A plume of ash is visible, which has led scientists to confirm earlier reports of an eruption. Vidir Reynisson at the public safety unit of the Icelandic police says it is too early to tell how big an eruption it will be, although it shows signs of being bigger than the last one in 2004.

Earthquake activity began in the area at 18.00 this evening (local time) — which was taken as a clear sign of an imminent eruption. The emergency co-ordination centre at Skogarhlid in Reykjavik is in operation.

Grimsvotn is a large volcano buried under glacial ice. It erupts regularly, the last time in 2004. At the time, aviation was directed away from the ash; but there was no major disruption. Grimsvotn has never caused any major delays or cancellations to international air traffic — unlike the bigger Eyjafjallajokull eruption last year. The 2004 eruption and the one in 1998 both lasted around a week.
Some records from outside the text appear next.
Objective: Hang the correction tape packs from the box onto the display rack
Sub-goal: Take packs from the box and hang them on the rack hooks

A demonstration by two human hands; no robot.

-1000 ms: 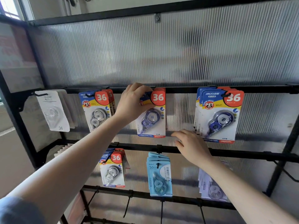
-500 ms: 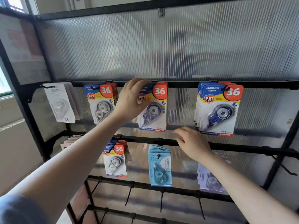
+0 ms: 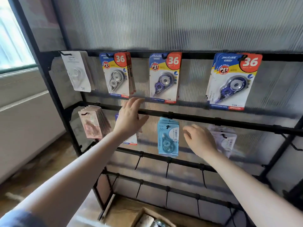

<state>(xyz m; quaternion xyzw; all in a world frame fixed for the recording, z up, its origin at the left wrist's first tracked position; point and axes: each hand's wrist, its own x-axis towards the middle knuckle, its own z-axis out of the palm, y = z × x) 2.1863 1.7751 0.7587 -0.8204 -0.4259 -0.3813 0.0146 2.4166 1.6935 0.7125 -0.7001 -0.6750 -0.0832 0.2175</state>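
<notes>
Correction tape packs: glossy flat blister cards; black bar rack.

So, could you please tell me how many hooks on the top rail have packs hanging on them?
4: white packs far left, a grey-tape stack, a purple-tape stack mid-rail, and a blue-tape stack at right. More hooks may lie beyond the frame's right edge.

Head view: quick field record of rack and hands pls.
top rail: white pack, three stacks of blue-yellow packs marked 36
second rail: pink packs, light blue packs, pale packs partly hidden
lower hooks: bare
left hand: open, holds nothing
right hand: relaxed, holds nothing
box: bottom edge, partly visible
</notes>
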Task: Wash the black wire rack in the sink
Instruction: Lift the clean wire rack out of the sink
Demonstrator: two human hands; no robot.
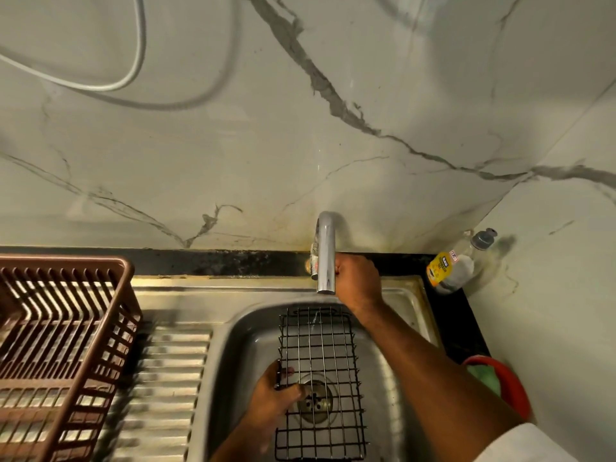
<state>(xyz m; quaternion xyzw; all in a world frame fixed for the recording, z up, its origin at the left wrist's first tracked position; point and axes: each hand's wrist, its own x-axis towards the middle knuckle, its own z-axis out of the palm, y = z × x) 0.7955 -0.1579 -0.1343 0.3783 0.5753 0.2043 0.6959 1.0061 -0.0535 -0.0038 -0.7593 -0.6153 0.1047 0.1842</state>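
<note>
The black wire rack [321, 355] lies lengthwise in the steel sink [240, 335], over the drain [315, 400]. My left hand [273, 396] grips the rack's left edge, fingers curled round the wire. My right hand [358, 278] reaches up behind the chrome tap [326, 253], its fingers curled at the tap's base; what they hold is hidden by the spout. A thin trickle of water [314, 316] shows under the spout.
A brown plastic dish basket [63, 345] stands on the ribbed drainboard [170, 378] to the left. A dish-soap bottle [455, 265] leans in the back right corner. A red bowl with a green sponge [500, 378] sits at the right. A marble wall rises behind.
</note>
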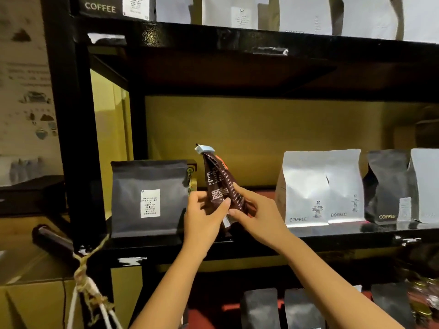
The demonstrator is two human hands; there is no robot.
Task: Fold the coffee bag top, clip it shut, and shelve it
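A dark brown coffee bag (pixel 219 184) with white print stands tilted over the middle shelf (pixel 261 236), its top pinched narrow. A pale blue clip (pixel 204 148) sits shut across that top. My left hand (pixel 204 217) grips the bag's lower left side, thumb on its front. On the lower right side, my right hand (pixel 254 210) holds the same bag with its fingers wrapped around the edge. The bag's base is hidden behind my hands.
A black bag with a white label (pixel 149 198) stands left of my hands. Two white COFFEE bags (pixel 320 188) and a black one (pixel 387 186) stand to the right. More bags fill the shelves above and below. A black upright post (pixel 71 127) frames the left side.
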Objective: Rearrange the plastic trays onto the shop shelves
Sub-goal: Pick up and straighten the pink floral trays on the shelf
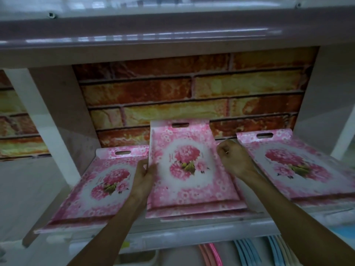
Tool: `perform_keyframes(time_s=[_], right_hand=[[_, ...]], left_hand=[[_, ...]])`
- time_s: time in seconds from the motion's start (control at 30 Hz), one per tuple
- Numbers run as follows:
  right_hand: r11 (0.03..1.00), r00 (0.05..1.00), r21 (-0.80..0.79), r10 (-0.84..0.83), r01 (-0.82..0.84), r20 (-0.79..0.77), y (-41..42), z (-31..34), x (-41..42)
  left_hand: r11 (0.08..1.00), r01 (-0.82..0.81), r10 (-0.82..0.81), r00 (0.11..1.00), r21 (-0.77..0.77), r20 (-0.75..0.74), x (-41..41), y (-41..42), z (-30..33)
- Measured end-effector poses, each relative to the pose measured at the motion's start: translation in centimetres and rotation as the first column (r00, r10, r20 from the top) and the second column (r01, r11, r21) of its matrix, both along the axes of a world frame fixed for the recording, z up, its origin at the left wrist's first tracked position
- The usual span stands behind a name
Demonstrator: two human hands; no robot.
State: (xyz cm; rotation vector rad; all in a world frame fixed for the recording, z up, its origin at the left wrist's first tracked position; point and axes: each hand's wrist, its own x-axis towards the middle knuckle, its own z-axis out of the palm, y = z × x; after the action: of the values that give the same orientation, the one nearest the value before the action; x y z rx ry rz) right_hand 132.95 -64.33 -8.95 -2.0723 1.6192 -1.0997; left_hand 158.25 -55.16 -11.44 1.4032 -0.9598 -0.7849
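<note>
Brick-print backing (pixel 192 89) — coloured hangers (pixel 242 252) below
</note>
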Motion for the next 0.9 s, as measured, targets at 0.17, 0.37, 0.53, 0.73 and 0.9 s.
perform_keyframes(time_s=[0.17,0.37,0.53,0.73,0.9], right_hand=[[1.0,0.986,-0.027,0.018,-0.014,0.167,-0.1,0.4,-0.1],[0.99,0.962,-0.101,0.125,-0.103,0.241,0.6,1.2,1.6],[0.986,0.955,-0.107,0.152,-0.128,0.256,0.5,1.3,3.7],[0.978,0.941,-0.117,0.201,-0.176,0.272,1.3,1.3,8.0],[0.97,0.948,-0.094,0.238,-0.222,0.211,2.4,1.6,12.4]], left_hand=[[0.986,-0.062,0.068,0.997,-0.153,0.033,0.9,0.0,1.8],[0.969,-0.12,0.131,0.991,-0.216,0.039,1.4,0.5,2.6],[0.958,-0.169,0.185,0.982,-0.231,0.046,2.5,1.5,3.2],[0.946,-0.249,0.278,0.952,-0.207,0.129,6.2,3.2,4.2],[0.937,-0.31,0.344,0.899,-0.161,0.271,11.4,4.2,4.8]])
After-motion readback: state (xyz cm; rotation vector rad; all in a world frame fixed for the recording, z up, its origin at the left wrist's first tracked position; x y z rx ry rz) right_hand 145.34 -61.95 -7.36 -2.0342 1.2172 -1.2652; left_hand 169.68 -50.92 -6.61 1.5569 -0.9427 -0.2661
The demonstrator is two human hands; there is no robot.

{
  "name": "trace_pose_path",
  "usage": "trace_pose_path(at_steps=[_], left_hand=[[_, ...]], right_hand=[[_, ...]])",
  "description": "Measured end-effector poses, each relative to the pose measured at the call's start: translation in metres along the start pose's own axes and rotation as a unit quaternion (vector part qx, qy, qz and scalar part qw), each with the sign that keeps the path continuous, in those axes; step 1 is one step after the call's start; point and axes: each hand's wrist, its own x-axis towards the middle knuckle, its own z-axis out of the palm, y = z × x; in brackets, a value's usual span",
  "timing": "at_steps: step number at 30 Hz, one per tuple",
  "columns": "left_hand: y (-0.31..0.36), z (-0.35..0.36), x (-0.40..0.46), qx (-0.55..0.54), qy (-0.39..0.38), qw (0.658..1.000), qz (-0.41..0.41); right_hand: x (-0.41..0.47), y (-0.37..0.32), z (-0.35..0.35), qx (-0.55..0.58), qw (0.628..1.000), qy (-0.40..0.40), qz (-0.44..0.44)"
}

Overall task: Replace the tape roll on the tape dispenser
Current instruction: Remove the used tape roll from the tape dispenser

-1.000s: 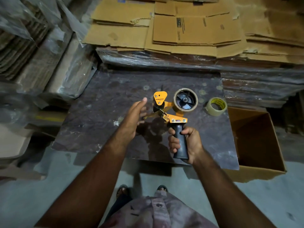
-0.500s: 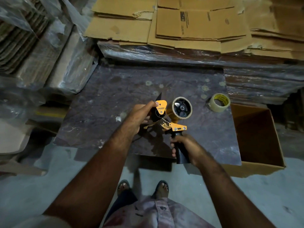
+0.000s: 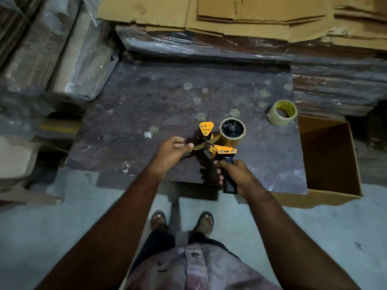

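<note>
Left hand [image 3: 170, 152]: fingers [image 3: 189, 145] pinched on the free tape end [image 3: 199, 146], drawn taut from the worn roll [image 3: 232, 132] on the tape dispenser [image 3: 217, 143], probably to peel off the remnant before removal; right hand [image 3: 234, 174] clenched round the black handle [image 3: 229, 174], keeping the tool steady against that pull. Dispenser held just above the dark marbled worktop [image 3: 167, 101]; replacement roll [image 3: 282, 112] lies flat near its far right corner, well apart, beside an open carton [image 3: 330, 155]; flattened cardboard [image 3: 230, 15] and plastic-wrapped bundles [image 3: 69, 57] surround, concrete floor [image 3: 52, 227] below
</note>
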Motion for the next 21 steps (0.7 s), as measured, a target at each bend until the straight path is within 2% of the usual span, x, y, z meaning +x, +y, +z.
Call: trace_pose_path(at_steps=[4,8,10,15,18,21], left_hand=[[0.001,-0.008,-0.008,0.070,-0.024,0.990,0.121],[0.030,-0.014,-0.017,0.099,0.010,0.969,0.228],[0.046,-0.016,-0.021,0.118,0.035,0.947,0.295],[0.084,-0.017,-0.029,0.167,0.067,0.896,0.405],[0.104,-0.013,-0.034,0.192,0.065,0.869,0.451],[0.118,-0.011,-0.035,0.200,0.062,0.856,0.473]], right_hand=[[-0.015,-0.005,0.006,0.137,0.985,-0.099,0.039],[-0.032,-0.015,0.009,0.177,0.967,-0.172,0.060],[-0.039,-0.022,0.009,0.181,0.960,-0.209,0.047],[-0.046,-0.039,0.001,0.186,0.959,-0.213,0.030],[-0.049,-0.045,-0.004,0.200,0.954,-0.222,0.028],[-0.053,-0.049,-0.006,0.218,0.946,-0.240,0.028]])
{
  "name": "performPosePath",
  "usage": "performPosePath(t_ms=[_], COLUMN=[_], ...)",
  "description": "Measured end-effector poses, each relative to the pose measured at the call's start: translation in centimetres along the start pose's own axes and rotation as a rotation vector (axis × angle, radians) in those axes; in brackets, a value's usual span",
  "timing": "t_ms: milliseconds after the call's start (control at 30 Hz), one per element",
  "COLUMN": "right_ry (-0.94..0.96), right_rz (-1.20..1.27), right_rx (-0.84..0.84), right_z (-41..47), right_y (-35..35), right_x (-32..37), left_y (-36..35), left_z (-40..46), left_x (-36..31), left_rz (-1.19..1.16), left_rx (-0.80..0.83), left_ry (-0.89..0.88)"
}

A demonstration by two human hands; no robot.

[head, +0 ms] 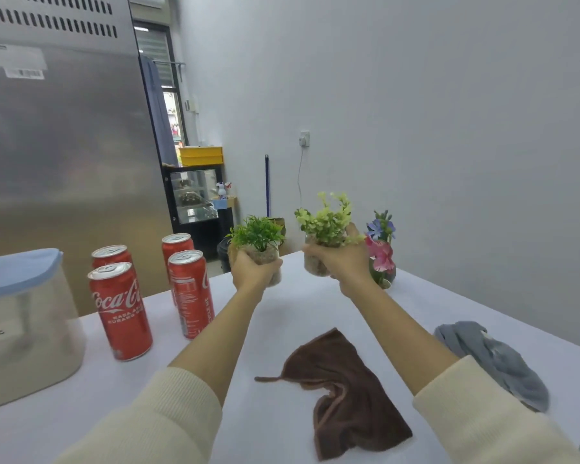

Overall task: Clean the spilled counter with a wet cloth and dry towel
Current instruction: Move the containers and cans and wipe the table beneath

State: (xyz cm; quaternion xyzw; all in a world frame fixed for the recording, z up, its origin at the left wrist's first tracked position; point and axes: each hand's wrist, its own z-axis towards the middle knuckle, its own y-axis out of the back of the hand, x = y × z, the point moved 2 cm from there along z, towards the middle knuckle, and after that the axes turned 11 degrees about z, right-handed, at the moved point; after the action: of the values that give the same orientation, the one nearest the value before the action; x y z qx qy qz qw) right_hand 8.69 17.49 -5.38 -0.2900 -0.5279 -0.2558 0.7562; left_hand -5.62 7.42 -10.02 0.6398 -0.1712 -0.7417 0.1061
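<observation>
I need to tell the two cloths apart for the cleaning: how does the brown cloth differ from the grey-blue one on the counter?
The brown cloth is dark brown; the grey-blue cloth is pale. The brown one lies near the middle of the counter, between the forearms and partly spread; the grey-blue one lies bunched at the right edge. Both lie untouched.

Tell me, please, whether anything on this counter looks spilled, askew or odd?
No spill shows. The brown cloth and grey towel lie crumpled on the counter, unused.
</observation>
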Motion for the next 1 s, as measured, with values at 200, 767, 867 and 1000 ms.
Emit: performPosePath(t_ms=[200, 767, 867, 1000], right_ry=[-0.108, -0.167, -0.203, -0.227], right_rz=[-0.077, -0.439, -0.485, -0.549], right_rx=[0.073, 0.245, 0.268, 0.297], right_z=[-0.3, 1.1, 1.7, 2.0], right_y=[-4.7, -6.3, -6.4, -6.8], right_x=[-5.0, -11.5, -11.9, -12.2], left_y=[1.9, -0.2, -0.1, -0.1], left_z=[0.7, 5.0, 4.8, 3.4], left_x=[3.3, 4.9, 4.8, 4.9], left_rz=[0.024, 0.150, 0.140, 0.152], left_rx=[-0.051, -0.086, -0.057, -0.062], left_ry=[0.057, 0.174, 0.229, 0.221])
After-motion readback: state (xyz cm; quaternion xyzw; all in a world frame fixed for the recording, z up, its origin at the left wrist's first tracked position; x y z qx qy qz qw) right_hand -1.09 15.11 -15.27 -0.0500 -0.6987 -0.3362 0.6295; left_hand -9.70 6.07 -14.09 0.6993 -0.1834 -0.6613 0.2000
Authorities have set up a no fly zone over the volcano this evening. It stretches 120 nautical miles in all directions. There are no delays or cancellations to flights into and out of Iceland and international aviation is easily able to fly around the volcano zone.

A joklahlaup is expected some time tomorrow, whereby the pressure of melted water literally lifts the glacier to release a huge and sudden flood. Such events are usual when Grimsvotn erupts and south Iceland infrastructure is built to cope with it. Road closures are somewhat likely and can be followed on

Vegagerdin has already decided to close the Route 1 highway near the glacier in preparation — and because visibility is extremely poor due to the ash. The ash cloud has already risen to some 45,000 feet.

(Photo: Agust Rafnsson, taken at the Fimmvorduhals volcano in 2010)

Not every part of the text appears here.